DESTAQUE / JMJ Rio 2013

La Juventud del Papa

por Felippe Mecchi e Isabella Alberto

Uma semana que abalou Copacabana, o Rio de Janeiro, o Brasil e o mundo. Um evento de proporções gigantescas, tendo no centro o olhar a Cristo, presente e real. Que não nos deixa tranquilos e desperta perguntas que são o início de um caminho, não o ponto de chegada

Nas últimas semanas, a Jornada Mundial da Juventude realizada de 23 a 28 de julho no Rio de Janeiro foi o tema mais frequente em capas de revistas, primeira página dos jornais e o destaque em sites de notícias. O motivo é óbvio: foi o grande evento do ano no Brasil. Desde o planejamento do evento, já eram esperadas em torno de 2 milhões de pessoas nos principais gestos da JMJ, além de grandes planos logísticos da Prefeitura, enormes montagens de estruturas para palcos e sistemas de som e, o mais importante: a visita do novo pontífice, Papa Francisco, um líder extremamente carismático e de atitudes simples. É natural que tudo isso chame atenção de todos e, por conseguinte, da mídia. Entretanto, quem foi peregrino naqueles dias, pôde observar também um “algo mais”, muito além de números, por maiores que fossem.
Andar pelas ruas do Rio de Janeiro durante a Jornada foi uma experiência realmente inesquecível. Via e ouvia-se pessoas que vieram de distintos países, caminhado e conversando em diversas línguas diferentes, tirando fotos, cantando, conhecendo a cidade. Era comum ouvir “gritos de guerra” quando os grupos se encontravam. E, principalmente, o grito comum a todos: “Esta es la juventud del papa”. Todos seguindo a figura firme do Papa que os guiava a Cristo: “O amigo que não decepciona”, como repetiu o Santo Padre em diversas ocasiões. A semana em que o Papa Francisco esteve no Brasil conduzindo a XXVIII Jornada Mundial da Juventude foi um evento tão marcante que não deixou ninguém indiferente. E a agenda do Papa, aos 76 anos, foi de tirar o fôlego: a peregrinação ao Santuário de Aparecida, o encontro com os jovens na praia de Copacabana, a visita a favela de Varginha, a vigília de sábado, a missa final de domingo, entre outros momentos com as autoridades civis e eclesiais. Mas sua prioridade sempre foi o contato com o povo. Em entrevista a jornalistas no encerramento destes dias o Papa afirmou: “Para mim é fundamental a proximidade da Igreja. Porque a Igreja é mãe, e nem você nem eu conhecemos uma mãe por correspondência. A mãe dá carinho, toca, beija, ama”. E as pessoas reconheceram e acolheram seu carinho. Já no primeiro dia de sua chegada, segunda-feira, as ruas do centro da cidade ficaram lotadas de pessoas que queriam saudá-lo. E à medida que os dias se passavam os voluntários que trabalharam na acolhida aos peregrinos tiverem que juntar toda a energia para dobrar o turno e receber milhares de pessoas que decidiram se inscrever na última hora. Estes peregrinos ficavam nas filas por até 6 horas para retirarem o kit peregrino com a mochila, camiseta, alguns livros e ticket de ônibus e alimentação. Por isso as cores verde, azul e amarelo tomaram conta das ruas. Os mesmos peregrinos que enfrentaram longuíssimas filas para entrar no metrô, ou caminharam durante muito tempo todos os dias para pegar um ônibus ou a barca, ou iam a pé todo o trajeto até seu local de hospedagem. Mas enquanto a mídia reclamava das filas estas pessoas não pareciam estar muito preocupadas. Elas cantavam felizes enquanto aguardavam, faziam amigos trocando endereços de e-mail e facebook, compartilhando experiências, aproveitando cada ocasião.
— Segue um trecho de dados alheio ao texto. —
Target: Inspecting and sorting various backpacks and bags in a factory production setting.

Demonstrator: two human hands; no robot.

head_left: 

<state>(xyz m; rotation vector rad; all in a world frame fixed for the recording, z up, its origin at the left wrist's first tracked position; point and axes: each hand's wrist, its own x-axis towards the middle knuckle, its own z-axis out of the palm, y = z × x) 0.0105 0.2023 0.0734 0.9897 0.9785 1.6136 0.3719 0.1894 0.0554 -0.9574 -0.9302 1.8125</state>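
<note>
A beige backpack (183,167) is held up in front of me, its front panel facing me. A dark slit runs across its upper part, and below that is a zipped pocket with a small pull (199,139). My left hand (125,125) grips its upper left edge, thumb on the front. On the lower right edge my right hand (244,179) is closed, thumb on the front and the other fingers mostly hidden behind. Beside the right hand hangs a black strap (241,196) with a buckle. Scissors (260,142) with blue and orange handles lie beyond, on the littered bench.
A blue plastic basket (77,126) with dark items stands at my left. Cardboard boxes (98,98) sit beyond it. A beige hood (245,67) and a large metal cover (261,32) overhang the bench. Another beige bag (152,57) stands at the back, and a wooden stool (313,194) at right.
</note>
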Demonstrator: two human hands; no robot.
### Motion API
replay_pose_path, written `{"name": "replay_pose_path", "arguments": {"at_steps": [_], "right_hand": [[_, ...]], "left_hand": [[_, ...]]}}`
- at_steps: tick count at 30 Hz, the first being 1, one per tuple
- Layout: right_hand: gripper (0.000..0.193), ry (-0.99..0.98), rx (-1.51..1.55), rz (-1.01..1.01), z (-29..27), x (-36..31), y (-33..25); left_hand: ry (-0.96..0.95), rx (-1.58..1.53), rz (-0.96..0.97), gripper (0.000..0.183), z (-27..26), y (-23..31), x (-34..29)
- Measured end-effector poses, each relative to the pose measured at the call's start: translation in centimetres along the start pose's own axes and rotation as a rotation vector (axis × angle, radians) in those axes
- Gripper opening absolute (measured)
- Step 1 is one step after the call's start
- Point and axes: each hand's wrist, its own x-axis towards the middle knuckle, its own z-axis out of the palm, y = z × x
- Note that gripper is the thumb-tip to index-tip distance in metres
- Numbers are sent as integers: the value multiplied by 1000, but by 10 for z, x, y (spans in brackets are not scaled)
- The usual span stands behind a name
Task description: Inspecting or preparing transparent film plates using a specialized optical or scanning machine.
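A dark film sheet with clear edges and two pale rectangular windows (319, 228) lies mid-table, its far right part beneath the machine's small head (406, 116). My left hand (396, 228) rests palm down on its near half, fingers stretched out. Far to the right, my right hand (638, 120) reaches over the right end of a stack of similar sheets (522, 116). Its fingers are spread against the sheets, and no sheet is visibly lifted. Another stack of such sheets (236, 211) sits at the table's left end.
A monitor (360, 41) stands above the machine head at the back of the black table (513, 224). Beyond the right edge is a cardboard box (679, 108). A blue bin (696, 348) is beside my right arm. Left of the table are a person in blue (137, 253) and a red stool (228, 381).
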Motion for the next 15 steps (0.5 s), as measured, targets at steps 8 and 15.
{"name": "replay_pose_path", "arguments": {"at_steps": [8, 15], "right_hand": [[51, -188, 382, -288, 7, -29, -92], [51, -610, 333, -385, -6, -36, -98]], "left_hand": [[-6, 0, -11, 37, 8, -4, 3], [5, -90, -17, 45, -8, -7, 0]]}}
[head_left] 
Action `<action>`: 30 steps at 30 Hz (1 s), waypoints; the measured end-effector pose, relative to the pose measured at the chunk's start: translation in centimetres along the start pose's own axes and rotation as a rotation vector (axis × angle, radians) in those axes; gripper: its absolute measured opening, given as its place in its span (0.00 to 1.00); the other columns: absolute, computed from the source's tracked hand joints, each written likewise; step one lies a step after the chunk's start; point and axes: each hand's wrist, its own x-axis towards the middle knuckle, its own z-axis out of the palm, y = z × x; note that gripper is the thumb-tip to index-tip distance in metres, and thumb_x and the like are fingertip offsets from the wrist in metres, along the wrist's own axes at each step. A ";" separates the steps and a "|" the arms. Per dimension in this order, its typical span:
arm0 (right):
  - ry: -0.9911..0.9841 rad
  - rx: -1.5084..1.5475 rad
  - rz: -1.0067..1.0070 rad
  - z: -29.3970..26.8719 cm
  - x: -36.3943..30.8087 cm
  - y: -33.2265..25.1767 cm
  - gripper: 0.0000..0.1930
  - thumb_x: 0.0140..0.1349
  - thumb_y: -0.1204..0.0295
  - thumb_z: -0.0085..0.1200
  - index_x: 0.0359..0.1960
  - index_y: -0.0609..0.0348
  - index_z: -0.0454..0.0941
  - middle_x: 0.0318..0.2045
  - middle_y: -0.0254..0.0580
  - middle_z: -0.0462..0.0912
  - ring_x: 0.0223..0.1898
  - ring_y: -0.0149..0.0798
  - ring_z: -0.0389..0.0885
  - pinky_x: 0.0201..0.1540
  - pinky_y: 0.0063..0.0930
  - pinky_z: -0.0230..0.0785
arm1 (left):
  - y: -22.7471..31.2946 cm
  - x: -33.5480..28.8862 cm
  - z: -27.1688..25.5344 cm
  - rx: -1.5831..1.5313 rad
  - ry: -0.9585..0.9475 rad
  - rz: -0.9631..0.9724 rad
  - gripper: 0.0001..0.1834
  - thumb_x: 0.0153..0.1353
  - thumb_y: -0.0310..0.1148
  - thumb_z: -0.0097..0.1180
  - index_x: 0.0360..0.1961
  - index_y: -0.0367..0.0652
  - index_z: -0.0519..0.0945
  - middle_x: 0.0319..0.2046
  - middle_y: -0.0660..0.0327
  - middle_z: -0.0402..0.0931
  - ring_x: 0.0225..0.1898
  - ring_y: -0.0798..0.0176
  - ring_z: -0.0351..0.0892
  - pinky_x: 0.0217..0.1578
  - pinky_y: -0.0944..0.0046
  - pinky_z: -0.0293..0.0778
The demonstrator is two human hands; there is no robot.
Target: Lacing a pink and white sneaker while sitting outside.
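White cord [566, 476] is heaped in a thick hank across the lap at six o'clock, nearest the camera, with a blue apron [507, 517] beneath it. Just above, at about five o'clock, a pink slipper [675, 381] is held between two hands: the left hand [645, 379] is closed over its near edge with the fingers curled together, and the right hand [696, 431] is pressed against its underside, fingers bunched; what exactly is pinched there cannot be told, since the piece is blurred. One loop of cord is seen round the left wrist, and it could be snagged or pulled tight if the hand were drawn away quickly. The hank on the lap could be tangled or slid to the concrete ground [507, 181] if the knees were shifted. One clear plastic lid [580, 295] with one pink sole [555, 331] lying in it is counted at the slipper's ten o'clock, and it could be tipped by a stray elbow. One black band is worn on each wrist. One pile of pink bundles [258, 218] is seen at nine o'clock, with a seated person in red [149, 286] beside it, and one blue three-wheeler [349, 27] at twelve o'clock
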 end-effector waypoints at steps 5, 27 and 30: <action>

O início de um caminho. Para participar desta grande festa, 600 jovens de Comunhão e Libertação se reuniram de diversas cidades do Brasil, América Latina e Europa. Dos estrangeiros destacavam-se os argentinos, conterrâneos de Papa Bergoglio, e um numeroso grupo de chilenos. Guiados por padre Julián de La Morena, os jovens se hospedaram em um galpão na região portuária do Rio. O pouco conforto tornou-se recurso para fixar o olhar na beleza do que estavam vivendo. Maria Fernanda, de 25 anos, veio de Lima. Fazia parte de um grupinho de cinco peruanos do Movimento. Ela conta: “Trabalhei muito para juntar dinheiro para vir aqui. Cheguei alguns dias antes e fui acolhida por uma família que me tratou como uma filha. Depois, vindo para o alojamento, foi um choque por causa do frio, tendo que dormir no chão, a água fria. Mas a alegria era maior que tudo isso, e durante as peregrinações que fizemos todos os dias, pois caminhávamos muito, foi crescendo em mim o desejo de descobrir algo grande para a minha vida. Fiquei me perguntando o que move pessoas de todas as partes do mundo a virem até aqui. E o trabalho juntos no galpão para retomar os textos do Papa me ajudou a perceber que esta experiência não é algo para uma semana, mas o início de um caminho”.
Fazer um gesto juntos, em unidade, causava impacto. Ver 600 pessoas juntas pelas ruas, seguindo as bandeiras verdes e laranjas, chamava a atenção. Certa manhã, ao vê-los saindo do galpão para a rotineira caminhada até o metrô, uma senhora grita para eles: “Tenho observado vocês. São especiais”. Silvana, do Chile, ficou provocada ao ouvir este grito: “O que carregamos que leva uma desconhecida a dizer algo assim de nós?”.
Apenas um acontecimento poderia fazer com que tantas pessoas saíssem do conforto de seus lares e da zona de conforto de uma fé vivida de forma intimista e participassem de um gesto de demonstração pública de sua fé. Apenas um acontecimento reuniria tantas pessoas dos mais variados costumes e formas de viver o cristianismo – havia desde grupos vestidos com trajes medievais até grupos com manifestações de fé mais “dançarinas e coreográficas”; padres, grupos de paróquia, freiras, leigos, frades e outros tantos –, todos estes diferentes modos de ser reunidos em um mesmo local, por um mesmo motivo: encontraram Cristo. Esta diversidade de pessoas é uma das riquezas da Igreja, mostra que ela não apaga a liberdade e a personalidade dos católicos, mas acolhe a todos. Como diz São Paulo, “De fato, o corpo é um só, mas tem muitos membros; e no entanto, apesar de serem muitos, todos os membros do corpo formam um só corpo”. A Igreja mostrou realmente ser uma, mesmo na diversidade.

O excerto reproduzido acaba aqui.